Going Back

Over the last 18 months, we’ve been thinking a lot about what it means to be going back. As we prepared to depart Seattle, we wondered when we’d be going back there again. Our possessions were divvied accordingly. We faced a similar uncertainty when we left California as to when we’d return for those things we couldn’t fit in Serenity. Throughout the trip, we made decisions on where to visit based on the knowledge that it might be many years before we could go back, if we ever made it back at all.

Before we knew it, our voyage was over and we were going back. But can you really go back to somewhere you’ve never been? Sure, we spent a short weekend in Honolulu ten years ago, but for all intents and purposes, we arrived at a new city. For the last few months, we’ve been going back to ‘normal’ life, or at least out of cruiser mode. We go back to visit friends and family on the mainland as much as we can. We’ve gone back to paychecks and electric bills and this strange thing called getting mail. Back to ubiquitous internet and communication, to beds that hold still at night, and to city life full of fluent English speakers.

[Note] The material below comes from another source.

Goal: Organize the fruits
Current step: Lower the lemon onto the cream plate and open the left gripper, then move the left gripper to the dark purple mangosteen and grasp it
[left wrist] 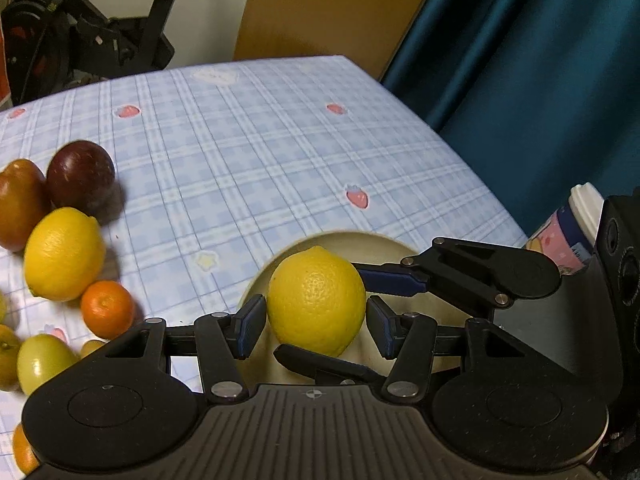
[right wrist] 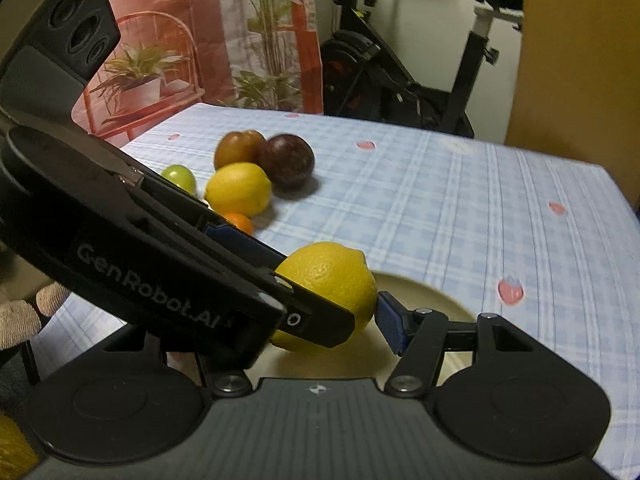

The biggest question still remains: When will we go back to cruising? The answer is: we don’t know, but not anytime soon. Even if we rushed to save up and prepare, it would be many years before it could become a reality. So in the meanwhile, we will go back to the land. We will search Hawaii for a place to call home, a place we will cherish going back to. Maybe we’ll only go back for a little, or maybe we’ll return to being landlubbers forever. Whoever we are and become in the future will get to make that decision.

What that means is that we are selling Serenity. The listing can be found on YachtWorld. Keeping a boat on any Hawaiian island is expensive and inconvenient at best. The higher cost of living in general adds to the difficulty. It wasn’t an easy decision to come to, and the parting will be thoroughly bittersweet. Besides all the upgrades we made to turn her into a reliable, blue water cruising vessel, she will be forever imbued with the happy memories of every adventurous moment we’ve had on board.

But in the end, it is going back to those memories that will be the salve to carry us forward and inspire future journeys. As with a first love, our first boat will always be anchored in our hearts by many fond recollections. And although our horizon has changed shape and holds as much uncertainty as ever, we find familiarity at every turn. We’ve gone back to tropical islands full of coconut palms, coral reefs in clear turquoise water, and the endless summer weather that we grew to love during our travels. In addition, the spirit of Aloha that first drew us to Hawaii long ago is already making the islands start to feel like home. So maybe, in a way, we are not so much going back. Perhaps we just never left.

Down to the Seas Again

I must go down to the seas again, to the lonely sea and the sky,
And all I ask is a tall ship and a star to steer her by,
And the wheel’s kick and the wind’s song and the white sail’s shaking,
And a gray mist on the sea’s face, and a gray dawn breaking.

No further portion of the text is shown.